In 1987, chlorinated solvent concentration in groundwater exceeded 801,000 parts per billion, the families say. In 2007, it still exceeded 48,000 parts per billion.

"The goal of this lawsuit is to help people in the area understand what they have been exposed to and provide them with compensation for proper testing and medical monitoring," said plaintiff's attorney John Fiske.

"The Ketema facility is still up and running and the dumping has ceased, but the plume still exists in the groundwater and moves in the soil."

The chlorinated solvent plumes are massive, extending 1.3 miles westward and down-gradient, according to the complaint. Magnolia Elementary School shares a property line with the Ametek property, and the subject plume is directly underneath the school.

Since at least 1985, and most likely before then, students and teachers at Magnolia have been exposed to toxic vapor from Ametek's dumping of chlorinated waste into the sump, according to the complaint. Students play in the fields and in the soil containing contaminated vapors. Teachers and students breathe the contaminated air, often in unventilated or underventilated rooms, exposed to toxins, for hours each week, for years during their educational or professional tenure, the families say.
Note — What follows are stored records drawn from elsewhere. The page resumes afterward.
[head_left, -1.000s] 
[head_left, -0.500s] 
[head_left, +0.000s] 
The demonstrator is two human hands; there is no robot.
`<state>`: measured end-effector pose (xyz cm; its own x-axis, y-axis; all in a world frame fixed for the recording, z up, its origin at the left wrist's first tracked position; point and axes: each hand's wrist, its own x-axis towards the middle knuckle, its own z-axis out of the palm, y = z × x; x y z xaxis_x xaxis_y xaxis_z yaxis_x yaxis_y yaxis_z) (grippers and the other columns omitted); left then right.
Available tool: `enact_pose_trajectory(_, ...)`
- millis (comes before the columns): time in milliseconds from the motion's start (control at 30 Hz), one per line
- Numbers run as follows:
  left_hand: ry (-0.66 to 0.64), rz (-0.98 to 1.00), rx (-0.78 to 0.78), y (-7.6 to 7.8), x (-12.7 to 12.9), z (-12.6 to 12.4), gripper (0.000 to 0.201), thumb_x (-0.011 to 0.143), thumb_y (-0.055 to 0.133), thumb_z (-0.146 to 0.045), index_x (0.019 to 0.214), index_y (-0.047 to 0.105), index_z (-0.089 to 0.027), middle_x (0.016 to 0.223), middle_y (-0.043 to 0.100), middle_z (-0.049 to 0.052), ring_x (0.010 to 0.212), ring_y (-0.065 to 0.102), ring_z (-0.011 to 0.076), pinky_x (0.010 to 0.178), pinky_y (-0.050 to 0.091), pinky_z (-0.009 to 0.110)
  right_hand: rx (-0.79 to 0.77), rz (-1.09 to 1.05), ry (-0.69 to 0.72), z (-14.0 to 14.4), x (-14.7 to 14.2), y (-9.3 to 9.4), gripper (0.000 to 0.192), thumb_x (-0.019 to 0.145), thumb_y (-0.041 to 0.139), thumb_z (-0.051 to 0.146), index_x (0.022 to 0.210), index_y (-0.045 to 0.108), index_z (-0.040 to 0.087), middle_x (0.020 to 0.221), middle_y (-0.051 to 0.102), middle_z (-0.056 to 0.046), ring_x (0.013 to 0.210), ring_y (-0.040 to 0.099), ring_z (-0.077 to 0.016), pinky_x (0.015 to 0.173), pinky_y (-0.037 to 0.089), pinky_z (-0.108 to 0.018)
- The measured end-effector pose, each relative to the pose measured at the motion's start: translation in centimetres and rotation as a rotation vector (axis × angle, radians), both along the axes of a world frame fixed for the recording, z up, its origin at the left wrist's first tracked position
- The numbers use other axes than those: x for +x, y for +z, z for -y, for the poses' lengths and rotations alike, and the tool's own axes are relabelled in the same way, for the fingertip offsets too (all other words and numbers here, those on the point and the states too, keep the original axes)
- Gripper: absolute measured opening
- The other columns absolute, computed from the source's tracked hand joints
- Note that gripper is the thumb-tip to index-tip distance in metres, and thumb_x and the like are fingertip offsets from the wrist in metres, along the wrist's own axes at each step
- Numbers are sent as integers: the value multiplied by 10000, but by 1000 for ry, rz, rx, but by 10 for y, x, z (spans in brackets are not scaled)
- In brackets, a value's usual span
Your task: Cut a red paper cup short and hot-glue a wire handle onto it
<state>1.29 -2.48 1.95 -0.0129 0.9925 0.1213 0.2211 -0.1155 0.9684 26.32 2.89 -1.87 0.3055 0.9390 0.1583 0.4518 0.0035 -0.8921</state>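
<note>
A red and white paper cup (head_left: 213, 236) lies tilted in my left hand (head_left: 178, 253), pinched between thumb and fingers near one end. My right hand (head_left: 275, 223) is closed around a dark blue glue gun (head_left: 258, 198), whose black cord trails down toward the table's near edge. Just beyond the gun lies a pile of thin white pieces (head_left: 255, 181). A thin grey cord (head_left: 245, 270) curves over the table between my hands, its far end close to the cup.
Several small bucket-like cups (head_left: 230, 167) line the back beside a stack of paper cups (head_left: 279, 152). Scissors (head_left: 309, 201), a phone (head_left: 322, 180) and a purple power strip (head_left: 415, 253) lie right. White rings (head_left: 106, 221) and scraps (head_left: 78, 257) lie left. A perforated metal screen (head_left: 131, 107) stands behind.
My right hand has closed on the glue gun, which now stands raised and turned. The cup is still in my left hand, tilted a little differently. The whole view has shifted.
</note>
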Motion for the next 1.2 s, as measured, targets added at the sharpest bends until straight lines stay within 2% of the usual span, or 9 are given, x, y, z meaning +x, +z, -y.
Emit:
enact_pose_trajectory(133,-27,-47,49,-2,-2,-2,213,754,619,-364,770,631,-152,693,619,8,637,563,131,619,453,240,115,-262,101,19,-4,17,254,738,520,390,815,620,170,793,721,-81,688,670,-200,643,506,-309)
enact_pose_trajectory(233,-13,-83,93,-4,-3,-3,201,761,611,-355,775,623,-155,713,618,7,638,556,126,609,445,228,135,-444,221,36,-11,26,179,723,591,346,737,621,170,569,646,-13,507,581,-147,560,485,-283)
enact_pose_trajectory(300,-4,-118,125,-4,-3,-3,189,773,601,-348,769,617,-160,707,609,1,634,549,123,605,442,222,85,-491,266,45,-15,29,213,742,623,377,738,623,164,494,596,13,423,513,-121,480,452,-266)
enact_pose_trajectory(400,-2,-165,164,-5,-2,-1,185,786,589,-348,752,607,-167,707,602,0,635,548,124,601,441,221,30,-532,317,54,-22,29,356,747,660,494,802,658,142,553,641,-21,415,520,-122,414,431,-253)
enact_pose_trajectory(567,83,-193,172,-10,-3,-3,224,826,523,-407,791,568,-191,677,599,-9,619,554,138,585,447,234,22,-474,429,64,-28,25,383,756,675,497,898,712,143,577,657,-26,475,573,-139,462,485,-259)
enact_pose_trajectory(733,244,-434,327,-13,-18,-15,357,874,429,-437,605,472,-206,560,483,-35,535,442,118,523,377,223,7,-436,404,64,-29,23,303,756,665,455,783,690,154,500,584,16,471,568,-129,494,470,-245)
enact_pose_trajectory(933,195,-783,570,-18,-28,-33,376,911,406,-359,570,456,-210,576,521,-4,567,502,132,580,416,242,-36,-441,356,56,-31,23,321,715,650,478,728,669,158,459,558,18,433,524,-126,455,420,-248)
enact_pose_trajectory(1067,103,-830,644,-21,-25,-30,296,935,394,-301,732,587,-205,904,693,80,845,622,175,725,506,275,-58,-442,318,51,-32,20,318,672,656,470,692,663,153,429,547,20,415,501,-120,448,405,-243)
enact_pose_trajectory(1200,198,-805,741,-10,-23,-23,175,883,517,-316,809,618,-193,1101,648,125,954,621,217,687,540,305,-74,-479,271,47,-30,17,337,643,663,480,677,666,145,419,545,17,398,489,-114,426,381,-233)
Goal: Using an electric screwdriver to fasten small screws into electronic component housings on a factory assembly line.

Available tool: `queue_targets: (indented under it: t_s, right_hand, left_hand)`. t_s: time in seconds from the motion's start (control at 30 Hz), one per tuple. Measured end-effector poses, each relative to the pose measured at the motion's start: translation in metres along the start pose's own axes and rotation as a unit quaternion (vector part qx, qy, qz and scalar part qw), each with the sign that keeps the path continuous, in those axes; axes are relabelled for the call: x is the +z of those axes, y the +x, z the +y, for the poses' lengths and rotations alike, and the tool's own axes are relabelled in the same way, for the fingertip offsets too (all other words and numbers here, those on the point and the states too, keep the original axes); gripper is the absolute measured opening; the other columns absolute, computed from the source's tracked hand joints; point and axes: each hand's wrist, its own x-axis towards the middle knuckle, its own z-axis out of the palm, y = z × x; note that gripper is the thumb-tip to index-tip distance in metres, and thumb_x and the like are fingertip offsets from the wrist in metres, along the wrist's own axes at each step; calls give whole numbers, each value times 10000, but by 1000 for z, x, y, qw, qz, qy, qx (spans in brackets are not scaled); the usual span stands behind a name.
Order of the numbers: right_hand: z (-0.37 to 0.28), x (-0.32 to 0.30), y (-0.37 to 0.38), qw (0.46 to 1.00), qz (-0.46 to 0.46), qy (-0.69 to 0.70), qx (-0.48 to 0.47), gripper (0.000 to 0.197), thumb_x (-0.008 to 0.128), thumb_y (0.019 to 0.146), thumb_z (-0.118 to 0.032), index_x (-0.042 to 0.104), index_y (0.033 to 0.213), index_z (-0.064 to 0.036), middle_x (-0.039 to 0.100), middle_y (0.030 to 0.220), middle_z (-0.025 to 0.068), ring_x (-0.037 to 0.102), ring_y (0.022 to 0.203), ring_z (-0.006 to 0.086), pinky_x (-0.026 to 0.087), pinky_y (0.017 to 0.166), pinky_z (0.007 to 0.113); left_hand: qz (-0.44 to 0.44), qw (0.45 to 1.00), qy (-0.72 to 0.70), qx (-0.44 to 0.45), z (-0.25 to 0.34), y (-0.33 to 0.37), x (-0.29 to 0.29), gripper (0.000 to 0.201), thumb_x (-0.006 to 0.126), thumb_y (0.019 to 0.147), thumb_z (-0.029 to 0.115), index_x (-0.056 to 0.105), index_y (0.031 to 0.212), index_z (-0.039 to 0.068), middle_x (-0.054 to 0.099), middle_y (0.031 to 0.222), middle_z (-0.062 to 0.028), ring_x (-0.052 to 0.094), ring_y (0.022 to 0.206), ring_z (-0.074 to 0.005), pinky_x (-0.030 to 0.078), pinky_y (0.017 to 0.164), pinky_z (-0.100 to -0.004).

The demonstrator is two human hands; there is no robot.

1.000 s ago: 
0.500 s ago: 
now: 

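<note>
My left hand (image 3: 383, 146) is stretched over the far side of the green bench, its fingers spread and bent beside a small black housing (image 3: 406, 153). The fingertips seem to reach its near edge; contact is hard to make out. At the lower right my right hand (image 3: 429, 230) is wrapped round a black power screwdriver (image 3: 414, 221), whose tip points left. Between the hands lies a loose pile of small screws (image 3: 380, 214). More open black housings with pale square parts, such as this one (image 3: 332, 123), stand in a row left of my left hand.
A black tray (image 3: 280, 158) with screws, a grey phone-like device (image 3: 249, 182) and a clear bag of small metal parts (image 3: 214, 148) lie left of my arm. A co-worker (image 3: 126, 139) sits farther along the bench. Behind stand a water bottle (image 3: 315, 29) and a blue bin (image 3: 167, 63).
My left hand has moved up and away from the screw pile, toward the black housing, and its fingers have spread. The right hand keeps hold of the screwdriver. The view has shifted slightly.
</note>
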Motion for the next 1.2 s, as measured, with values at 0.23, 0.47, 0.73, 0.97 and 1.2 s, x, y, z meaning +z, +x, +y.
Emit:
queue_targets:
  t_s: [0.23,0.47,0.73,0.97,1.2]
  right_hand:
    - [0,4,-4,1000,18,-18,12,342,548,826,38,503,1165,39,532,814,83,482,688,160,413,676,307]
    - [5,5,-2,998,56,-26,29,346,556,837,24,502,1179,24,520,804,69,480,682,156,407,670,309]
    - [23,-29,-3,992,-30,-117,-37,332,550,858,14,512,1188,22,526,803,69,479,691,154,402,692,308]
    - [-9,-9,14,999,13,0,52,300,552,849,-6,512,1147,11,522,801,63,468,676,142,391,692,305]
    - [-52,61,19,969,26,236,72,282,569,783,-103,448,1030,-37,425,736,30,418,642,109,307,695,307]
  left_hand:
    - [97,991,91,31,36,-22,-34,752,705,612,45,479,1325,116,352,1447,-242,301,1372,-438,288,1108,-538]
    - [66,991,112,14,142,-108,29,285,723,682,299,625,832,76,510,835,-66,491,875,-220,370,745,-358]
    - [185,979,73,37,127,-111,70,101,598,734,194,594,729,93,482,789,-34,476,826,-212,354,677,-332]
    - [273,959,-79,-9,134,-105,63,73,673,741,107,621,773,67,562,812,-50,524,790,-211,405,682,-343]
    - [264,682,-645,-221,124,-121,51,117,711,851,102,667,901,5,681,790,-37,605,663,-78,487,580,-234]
The state Department of Toxic Substances Control reported that air quality samples at the site in 2004 and 2005 showed TCE concentrations exceeding 130 parts per billion by volume and inside the classroom levels up to 1.6 micrograms per cubic meter.

TCE or, Trichloroethylene, is a volatile organic compound used primarily as a solvent to remove grease from metal parts, and also as an ingredient in adhesives and paint. It is carcinogenic.

Also in the plume, in addition to the chemicals already listed, are, benzene, toluene, dioxane and vinyl chloride, according to the complaint. Exposure to such chemicals can cause cancer, organ failure, respiratory damage, and central nervous system damage.

The Department of Toxic Substances Control's risk management range rated the cancers risk for the December 2014 and March 2015 levels above the "acceptable" range - at up to 42 times the threshold guidelines.

Julie Chan, chief of the State Water Board's groundwater protection branch, said her staff is providing regulatory oversight of the cleanup, but have not seen the lawsuit and so could not comment on it.

The Department of Toxic Substances Control recommended in November 2014 that precautionary actions be taken, such as increased ventilation in classrooms, and continued monitoring. The Human and Ecological Risk Office supported the recommendations.

"The school has been shut down for the next year," Fiske said. "The site is currently under investigation to determine what chemicals are moving in which locations."

The plaintiffs seek class certification and damages for gross negligence and public nuisance.

Fiske is with Gomez Trial Attorneys.